Authors: Li, Xiufeng1 (AUTHOR) lixx1607@umn.edu, Johnson, Casey P.1 (AUTHOR), Ellermann, Jutta1 (AUTHOR)
Source: Magnetic Resonance in Medicine. May2020, Vol. 83 Issue 5, p1577-1586. 10p.
Subjects: Spin labels, Knee, Bone marrow, Perfusion, Patellofemoral joint, Blood flow
Abstract: Purpose: To evaluate the feasibility of arterial spin labeling (ASL) imaging of epiphyseal bone marrow in the distal femoral condyle of the knee at 7T MRI. Methods: The knees of 7 healthy volunteers were imaged with ASL using a 7T whole body MRI scanner and a 28‐channel knee coil. ASL imaging used a flow‐sensitive alternating inversion recovery method for labeling and a single‐shot fast spin echo sequence for image readout.

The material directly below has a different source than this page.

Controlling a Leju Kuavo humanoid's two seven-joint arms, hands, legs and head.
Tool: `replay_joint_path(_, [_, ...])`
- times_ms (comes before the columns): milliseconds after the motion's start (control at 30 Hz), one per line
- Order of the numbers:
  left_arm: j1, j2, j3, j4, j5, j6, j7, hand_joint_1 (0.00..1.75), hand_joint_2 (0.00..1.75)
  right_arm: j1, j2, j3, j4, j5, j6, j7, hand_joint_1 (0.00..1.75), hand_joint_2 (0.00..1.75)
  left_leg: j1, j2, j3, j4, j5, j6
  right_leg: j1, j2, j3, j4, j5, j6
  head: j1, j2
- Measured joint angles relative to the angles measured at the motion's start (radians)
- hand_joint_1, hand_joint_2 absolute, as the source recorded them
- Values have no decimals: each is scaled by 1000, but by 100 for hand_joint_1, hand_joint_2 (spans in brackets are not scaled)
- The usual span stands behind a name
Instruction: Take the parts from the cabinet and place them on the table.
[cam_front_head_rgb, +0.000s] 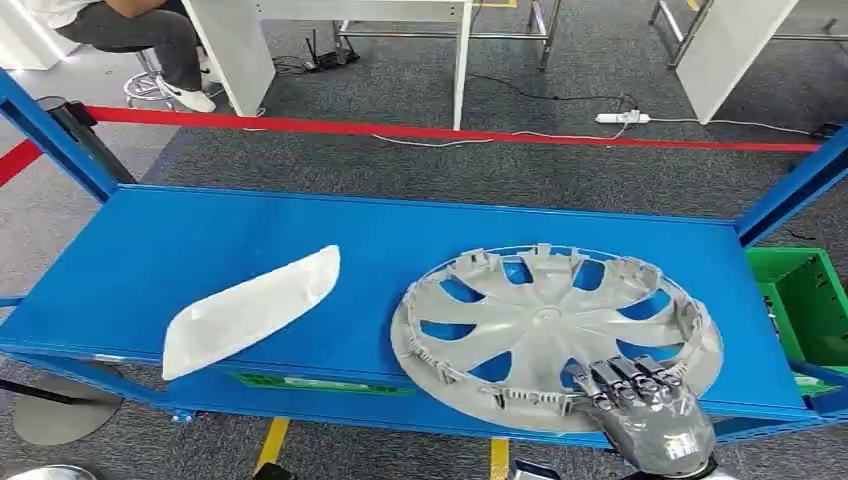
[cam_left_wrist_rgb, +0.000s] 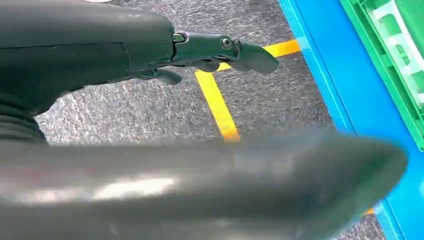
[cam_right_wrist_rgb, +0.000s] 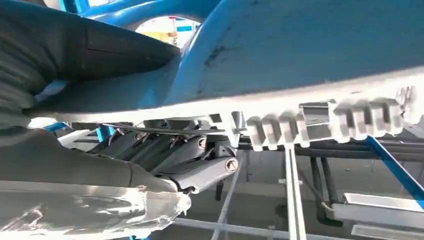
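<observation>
A grey wheel cover (cam_front_head_rgb: 550, 320) lies inner side up on the right half of the blue table (cam_front_head_rgb: 200, 230). My right hand (cam_front_head_rgb: 645, 405) grips its near rim at the table's front edge. In the right wrist view the ribbed rim (cam_right_wrist_rgb: 310, 117) runs between the thumb and the dark fingers (cam_right_wrist_rgb: 190, 155) curled under it. A long white plastic part (cam_front_head_rgb: 250, 310) lies loose on the left half of the table. My left hand (cam_left_wrist_rgb: 125, 50) hangs over the grey floor with its fingers (cam_left_wrist_rgb: 220, 47) spread and nothing in it.
A green crate (cam_front_head_rgb: 805, 300) sits just right of the table, beside its blue upright. Yellow floor lines (cam_left_wrist_rgb: 217, 102) run under the front edge. Beyond the table lie a red floor line (cam_front_head_rgb: 450, 132), white table legs and a seated person (cam_front_head_rgb: 140, 30).
</observation>
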Motion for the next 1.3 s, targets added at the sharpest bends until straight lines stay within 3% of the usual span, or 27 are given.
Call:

ASL imaging with a single oblique transverse slice was performed at 2 slice positions in the distal femoral condyle. Blood flow was measured in 2 regions of interest: the epiphyseal bone marrow and the overlying patellofemoral cartilage. To analyze perfusion SNR, 200 noise images were also acquired using the same ASL imaging protocol with RF pulses turned off. Results: Knee bone marrow perfusion imaging was successfully performed with all volunteers. The overall mean of blood flow in the knee bone marrow was 32.90 ± 2.41 mL/100 g/min, and the blood flow was higher at the more distal slice position. We observed significant B0 and B1+ inhomogeneities, which need to be addressed in the future to improve the quality of ASL imaging and increase the reliability of knee bone marrow perfusion measurements. Conclusion: Bone marrow perfusion imaging of the distal femoral condyle is feasible using ASL at 7T. Further technical development is needed to improve the ASL method to overcome existing challenges. [ABSTRACT FROM AUTHOR]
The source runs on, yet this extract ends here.